As a member of the Barnes family, Pamela was initially met with hostility from the rival Ewing family. Principal, who wanted to represent her character's outsider perception of the family, would portray this with the cast. Leonard Katzman described her as being "the world's most isolated lady". When confronted by Katzman about why Principal chose to be isolated from everyone else, he described the situation as: "After a while, I thought, 'Maybe she doesn't like us'. I went to see her. She said, 'No, I like everybody. It's just that I want to feel like an outsider, like Pam Barnes does, being married to a Ewing.'"[2] Principal also took to other ways of improving her character, such as taking voice lessons to perfect a Texas accent.[2] Fellow actor Patrick Duffy analyzed:

"She is enigmatic but I must tell you I never had a bad experience because of her enigma. What it was, she explained this once, is that she did this on purpose. The choice she made as an actress was, in playing the outsider in the Ewing family, she actually maintained somewhat of an outsider position with the cast as social equals. She didn't do a lot of the hanging out social activities that a lot of us did because we were together so much. So in that sense, she was maybe a few percentage points removed from the swirl that was the social center of our group. At least twice a year Larry Hagman and I would go up to Canada – fishing trips, hunting trips, things like that. Steve Kanaly was included in that group, and we would go up together, and Steve and I would take other trips together. We were a group, and Linda Gray was also a member of that group. Victoria was always slightly outside and didn't participate in those things. It was her own choice and she felt it was conducive to her playing the part of Pamela. But the times we were together on the set, waiting for scenes to be shot, in the make-up room and everything, it was nothing but convivial."[29]

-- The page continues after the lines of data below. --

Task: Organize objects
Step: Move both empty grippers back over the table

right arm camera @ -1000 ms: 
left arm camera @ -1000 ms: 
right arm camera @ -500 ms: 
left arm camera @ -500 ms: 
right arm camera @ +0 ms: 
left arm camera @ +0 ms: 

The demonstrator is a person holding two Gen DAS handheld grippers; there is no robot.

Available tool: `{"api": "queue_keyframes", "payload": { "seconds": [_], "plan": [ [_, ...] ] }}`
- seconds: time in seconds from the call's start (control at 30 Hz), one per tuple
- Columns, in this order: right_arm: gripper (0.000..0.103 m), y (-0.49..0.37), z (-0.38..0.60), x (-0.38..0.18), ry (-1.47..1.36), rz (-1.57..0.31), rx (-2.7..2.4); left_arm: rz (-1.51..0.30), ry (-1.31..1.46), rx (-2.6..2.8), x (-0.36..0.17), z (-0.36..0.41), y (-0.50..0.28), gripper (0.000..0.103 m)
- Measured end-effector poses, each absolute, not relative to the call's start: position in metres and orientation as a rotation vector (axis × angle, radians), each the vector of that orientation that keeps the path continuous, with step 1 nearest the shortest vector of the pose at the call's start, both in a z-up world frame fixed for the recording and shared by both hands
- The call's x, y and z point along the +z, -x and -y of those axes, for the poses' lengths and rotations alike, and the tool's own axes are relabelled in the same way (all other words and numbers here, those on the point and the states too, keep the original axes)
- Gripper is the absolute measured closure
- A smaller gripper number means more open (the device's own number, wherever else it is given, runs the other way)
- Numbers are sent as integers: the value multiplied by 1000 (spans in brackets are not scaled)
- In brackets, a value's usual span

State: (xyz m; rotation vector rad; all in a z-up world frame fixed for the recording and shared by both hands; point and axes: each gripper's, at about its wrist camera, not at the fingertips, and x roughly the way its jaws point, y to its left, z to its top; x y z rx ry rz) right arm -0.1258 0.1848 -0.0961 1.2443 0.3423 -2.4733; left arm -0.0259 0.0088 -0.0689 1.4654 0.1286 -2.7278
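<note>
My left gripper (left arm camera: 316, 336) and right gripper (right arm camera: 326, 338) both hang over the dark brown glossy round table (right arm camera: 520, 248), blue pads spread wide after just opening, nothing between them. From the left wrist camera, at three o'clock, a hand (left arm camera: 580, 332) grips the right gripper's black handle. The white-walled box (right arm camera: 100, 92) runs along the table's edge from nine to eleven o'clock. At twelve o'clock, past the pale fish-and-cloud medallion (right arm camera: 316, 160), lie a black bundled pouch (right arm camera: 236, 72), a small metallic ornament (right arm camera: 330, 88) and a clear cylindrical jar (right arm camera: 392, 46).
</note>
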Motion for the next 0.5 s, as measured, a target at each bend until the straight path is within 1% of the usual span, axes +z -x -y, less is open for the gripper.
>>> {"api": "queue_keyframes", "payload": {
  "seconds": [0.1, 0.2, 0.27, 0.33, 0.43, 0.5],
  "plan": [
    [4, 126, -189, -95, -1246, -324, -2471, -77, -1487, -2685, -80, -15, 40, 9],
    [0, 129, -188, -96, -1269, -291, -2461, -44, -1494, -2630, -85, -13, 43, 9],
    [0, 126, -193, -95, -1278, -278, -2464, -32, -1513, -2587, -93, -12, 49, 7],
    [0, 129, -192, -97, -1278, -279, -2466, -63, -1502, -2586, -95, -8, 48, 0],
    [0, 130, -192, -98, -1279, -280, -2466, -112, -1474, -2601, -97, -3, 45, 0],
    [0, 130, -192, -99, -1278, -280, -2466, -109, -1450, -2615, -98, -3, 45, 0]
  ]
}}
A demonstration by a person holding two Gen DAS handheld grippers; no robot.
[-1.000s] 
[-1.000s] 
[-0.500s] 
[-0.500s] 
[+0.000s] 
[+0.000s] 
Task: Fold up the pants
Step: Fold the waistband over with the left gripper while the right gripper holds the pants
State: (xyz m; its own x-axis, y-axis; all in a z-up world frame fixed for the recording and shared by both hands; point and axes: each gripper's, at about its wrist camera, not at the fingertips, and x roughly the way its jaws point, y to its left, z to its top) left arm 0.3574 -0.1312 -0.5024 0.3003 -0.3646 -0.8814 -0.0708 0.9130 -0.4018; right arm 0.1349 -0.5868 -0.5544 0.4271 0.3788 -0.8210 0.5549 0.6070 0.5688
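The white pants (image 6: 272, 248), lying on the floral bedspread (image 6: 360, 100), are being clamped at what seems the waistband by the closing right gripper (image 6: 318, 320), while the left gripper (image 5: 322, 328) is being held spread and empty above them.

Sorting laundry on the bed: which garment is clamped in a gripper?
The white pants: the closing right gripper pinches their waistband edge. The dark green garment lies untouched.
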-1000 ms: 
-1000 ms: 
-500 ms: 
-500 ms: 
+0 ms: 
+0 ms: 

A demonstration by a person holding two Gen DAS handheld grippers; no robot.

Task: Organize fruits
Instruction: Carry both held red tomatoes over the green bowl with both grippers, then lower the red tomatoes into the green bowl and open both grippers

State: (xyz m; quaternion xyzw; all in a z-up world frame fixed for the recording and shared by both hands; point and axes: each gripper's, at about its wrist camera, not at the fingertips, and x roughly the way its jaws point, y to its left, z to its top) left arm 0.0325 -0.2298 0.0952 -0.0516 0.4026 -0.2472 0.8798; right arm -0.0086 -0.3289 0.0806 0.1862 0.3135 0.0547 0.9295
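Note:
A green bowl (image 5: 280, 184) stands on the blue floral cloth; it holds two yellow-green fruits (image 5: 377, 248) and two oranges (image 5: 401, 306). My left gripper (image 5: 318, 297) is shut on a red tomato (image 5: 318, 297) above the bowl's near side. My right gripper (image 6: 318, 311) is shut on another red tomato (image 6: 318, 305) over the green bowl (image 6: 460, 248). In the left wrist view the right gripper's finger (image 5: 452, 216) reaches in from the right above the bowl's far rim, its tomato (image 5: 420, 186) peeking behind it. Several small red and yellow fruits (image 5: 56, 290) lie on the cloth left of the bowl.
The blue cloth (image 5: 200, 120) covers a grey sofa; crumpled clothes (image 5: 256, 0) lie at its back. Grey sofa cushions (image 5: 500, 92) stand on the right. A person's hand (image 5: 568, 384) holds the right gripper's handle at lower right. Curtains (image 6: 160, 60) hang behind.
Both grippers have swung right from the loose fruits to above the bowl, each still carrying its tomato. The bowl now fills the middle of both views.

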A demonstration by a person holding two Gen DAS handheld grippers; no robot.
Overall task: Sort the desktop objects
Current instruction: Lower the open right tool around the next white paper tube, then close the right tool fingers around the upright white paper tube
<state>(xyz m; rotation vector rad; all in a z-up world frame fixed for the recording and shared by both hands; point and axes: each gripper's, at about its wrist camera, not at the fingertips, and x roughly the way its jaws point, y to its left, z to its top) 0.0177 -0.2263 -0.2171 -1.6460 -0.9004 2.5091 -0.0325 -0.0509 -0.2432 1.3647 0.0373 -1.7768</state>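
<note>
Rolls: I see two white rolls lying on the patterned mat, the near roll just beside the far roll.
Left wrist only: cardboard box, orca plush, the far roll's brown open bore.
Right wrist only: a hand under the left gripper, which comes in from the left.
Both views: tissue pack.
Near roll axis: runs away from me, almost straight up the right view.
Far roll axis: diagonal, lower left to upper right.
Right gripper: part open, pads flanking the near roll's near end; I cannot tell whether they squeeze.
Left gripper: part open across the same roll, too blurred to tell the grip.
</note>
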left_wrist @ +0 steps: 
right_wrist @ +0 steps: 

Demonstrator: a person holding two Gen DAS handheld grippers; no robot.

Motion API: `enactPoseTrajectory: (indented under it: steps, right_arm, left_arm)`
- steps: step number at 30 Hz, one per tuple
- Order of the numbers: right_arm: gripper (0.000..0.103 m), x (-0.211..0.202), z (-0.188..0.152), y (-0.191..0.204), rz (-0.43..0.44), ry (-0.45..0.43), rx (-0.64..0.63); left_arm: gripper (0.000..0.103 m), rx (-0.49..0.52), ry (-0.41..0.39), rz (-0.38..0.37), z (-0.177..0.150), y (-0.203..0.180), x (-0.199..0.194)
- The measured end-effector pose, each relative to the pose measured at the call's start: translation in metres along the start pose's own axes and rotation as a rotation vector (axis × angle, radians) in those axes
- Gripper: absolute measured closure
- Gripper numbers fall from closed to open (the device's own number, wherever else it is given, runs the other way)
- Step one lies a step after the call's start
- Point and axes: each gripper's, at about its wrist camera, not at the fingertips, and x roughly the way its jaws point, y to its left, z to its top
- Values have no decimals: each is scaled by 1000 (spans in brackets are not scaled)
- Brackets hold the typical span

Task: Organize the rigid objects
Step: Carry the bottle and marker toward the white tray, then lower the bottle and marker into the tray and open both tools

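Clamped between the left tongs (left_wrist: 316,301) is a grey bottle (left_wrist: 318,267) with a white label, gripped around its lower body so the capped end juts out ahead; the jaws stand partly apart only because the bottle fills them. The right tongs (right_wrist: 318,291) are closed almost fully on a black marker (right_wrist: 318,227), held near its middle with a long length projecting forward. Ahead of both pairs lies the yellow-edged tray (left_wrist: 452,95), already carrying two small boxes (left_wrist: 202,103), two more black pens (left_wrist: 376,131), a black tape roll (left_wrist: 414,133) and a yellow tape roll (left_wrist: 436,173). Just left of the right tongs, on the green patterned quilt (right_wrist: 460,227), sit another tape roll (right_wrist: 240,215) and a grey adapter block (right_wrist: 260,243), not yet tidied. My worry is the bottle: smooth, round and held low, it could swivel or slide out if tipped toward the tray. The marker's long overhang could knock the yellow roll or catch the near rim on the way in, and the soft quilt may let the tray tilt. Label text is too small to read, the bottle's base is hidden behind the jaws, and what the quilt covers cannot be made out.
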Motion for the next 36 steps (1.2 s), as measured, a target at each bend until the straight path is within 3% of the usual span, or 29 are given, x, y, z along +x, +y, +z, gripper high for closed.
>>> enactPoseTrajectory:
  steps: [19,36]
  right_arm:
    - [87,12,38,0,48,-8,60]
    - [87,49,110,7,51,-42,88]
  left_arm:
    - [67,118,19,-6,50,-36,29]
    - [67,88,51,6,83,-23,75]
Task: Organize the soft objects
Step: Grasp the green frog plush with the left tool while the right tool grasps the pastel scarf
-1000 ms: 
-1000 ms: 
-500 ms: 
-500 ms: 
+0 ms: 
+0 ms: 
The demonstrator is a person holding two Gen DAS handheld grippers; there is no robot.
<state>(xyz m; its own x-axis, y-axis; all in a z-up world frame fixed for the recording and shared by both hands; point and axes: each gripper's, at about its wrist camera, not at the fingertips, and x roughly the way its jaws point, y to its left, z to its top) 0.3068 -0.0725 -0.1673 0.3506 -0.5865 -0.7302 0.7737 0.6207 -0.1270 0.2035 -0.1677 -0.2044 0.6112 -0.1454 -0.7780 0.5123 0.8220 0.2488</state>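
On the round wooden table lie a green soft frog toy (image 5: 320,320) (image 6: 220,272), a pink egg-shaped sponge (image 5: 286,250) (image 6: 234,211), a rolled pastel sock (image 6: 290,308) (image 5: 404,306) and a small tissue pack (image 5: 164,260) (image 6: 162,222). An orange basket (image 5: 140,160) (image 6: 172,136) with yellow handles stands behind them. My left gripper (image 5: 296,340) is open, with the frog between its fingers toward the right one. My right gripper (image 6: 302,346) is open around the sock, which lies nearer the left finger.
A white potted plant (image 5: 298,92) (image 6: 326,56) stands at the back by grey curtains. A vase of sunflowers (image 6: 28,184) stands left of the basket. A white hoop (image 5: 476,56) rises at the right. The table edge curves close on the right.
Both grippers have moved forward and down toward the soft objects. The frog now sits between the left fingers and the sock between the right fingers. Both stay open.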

Victoria Principal has said that she feels Pam changed throughout the course of the series. She commented, "Pam didn’t have two parents, her father was a drunkard, and she really had to fight for everything she aspired to and achieved. When Bobby married her, he wasn’t marrying milk toast; she was very, very spirited; she was always a good person. I always felt Pam was the moral centre of the programme but she was complicated, and she was fiery, she had opinions, and she was not afraid to voice them. But as the years went by, as JR became more and more evil, the writers felt, and I certainly understand why for the benefit of the show, that Pam had to become more and more good."[30] When asked about whether she had any input on her characters growth, she said: "Once the show achieved extraordinary world wide fame, I don’t think any of us had much input. You know the old saying, if its not broken, don’t fix it; I really believe that Lorimar Television looked upon it as something that was working and they did not want to deviate from the formula."[30]

Relationships[edit]

In a dream, Pam (Victoria Principal) clutches Bobby after he was hit by a car.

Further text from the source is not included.